Do you have recommendations on how I could have handled this conversation better, and the attitude with which I should proceed in this company’s interview process? I’m worried about leaving money on the table, distraught that an opportunity which I was otherwise quite excited about has been tainted by this disrespectful conversation, and worried about what this experience means going forward in the interview process with this firm.
Why, yes, I do have advice about handling conversations like this: Don’t deal with jerks. You sound like you have plenty of options, so you can simply decline to work with people who operate this way.
At the same time, it also sounds like you took a fairly confrontational approach right off the bat, which you didn’t need to do.

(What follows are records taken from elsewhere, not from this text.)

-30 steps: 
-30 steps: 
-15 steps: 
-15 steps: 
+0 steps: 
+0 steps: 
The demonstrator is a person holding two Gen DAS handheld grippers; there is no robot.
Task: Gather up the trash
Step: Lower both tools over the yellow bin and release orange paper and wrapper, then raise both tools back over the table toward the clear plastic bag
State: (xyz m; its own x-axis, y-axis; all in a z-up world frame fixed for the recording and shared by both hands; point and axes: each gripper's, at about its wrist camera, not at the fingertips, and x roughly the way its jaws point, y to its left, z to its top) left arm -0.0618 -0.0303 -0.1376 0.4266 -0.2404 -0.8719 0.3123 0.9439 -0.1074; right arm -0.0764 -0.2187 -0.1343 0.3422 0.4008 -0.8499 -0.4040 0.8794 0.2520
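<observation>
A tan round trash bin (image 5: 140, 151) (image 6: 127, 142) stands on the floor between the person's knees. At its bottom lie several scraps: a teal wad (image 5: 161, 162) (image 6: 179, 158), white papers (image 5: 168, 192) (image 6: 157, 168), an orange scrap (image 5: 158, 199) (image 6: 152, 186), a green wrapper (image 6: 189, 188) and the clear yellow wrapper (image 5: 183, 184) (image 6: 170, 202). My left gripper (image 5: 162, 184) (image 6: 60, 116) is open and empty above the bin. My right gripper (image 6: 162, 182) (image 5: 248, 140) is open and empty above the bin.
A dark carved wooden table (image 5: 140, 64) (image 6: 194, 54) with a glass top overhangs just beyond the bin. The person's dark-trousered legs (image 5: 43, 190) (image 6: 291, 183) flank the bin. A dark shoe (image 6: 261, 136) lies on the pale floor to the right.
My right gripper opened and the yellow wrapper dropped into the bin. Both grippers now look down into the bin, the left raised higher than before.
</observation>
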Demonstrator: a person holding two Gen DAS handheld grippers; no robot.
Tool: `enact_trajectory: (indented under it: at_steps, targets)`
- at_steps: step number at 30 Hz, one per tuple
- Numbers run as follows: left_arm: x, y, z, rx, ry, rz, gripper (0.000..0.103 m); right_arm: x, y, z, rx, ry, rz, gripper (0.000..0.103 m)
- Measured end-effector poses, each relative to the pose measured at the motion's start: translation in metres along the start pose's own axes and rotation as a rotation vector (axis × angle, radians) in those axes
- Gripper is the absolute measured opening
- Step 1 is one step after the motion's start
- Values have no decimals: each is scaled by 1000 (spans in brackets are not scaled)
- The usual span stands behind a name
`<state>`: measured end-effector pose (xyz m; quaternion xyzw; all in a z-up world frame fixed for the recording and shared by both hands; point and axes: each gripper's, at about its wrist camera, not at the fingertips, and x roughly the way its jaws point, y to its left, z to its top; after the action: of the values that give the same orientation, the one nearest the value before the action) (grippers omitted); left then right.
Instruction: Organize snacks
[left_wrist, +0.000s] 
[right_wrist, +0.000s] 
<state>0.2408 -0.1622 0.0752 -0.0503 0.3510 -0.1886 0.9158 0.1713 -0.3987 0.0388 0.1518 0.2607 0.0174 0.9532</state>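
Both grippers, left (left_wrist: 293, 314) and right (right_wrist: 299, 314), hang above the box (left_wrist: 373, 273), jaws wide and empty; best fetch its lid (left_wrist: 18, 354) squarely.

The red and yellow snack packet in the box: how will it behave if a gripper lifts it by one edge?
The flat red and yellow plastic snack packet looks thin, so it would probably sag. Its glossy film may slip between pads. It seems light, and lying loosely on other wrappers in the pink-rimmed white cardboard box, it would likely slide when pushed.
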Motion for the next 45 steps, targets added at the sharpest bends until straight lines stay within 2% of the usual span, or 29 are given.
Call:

Let’s re-write that conversation to show you how it would have gone with a different approach.
Recruiter: Tell me what is your compensation structure?
You: I’m looking for a range of $X to $Y. Is that in the ballpark?
At that point the recruiter probably would have just told you, but if not, then you’d get something like this:
Recruiter: What are you making currently? I need your salary history.
You: My employer’s salary structure is covered by my confidentiality agreement with them, but I’m looking for $X to $Y.
Again, at this point the recruiter is probably going to stop pushing, but let’s say that he doesn’t.
Recruiter: You have to tell me your current salary or we can’t proceed.
You: I’m sorry to hear that. I’m assuming you think I’m a strong candidate since you contacted me, and I’ve told you what I’d need to earn in order to leave my current job. But if we can’t proceed further, that’s fine.
Now, I want to emphasize that this advice accounts for the fact that you have options. If you didn’t have options and were desperate for this job, and the recruiter was insistent, you might have no choice but to give in and cough up your current salary. I think that’s BS for all the same reasons you do (it’s no one’s business but yours; compensation should be based what the company thinks your worth is, not what someone else thought your worth was; etc.), but the reality is that if you’re desperate for the opportunity, you don’t have the luxury of standing on principle.
You sound like you do have options, so exercise them by choosing not to work with recruiters who aren’t rude.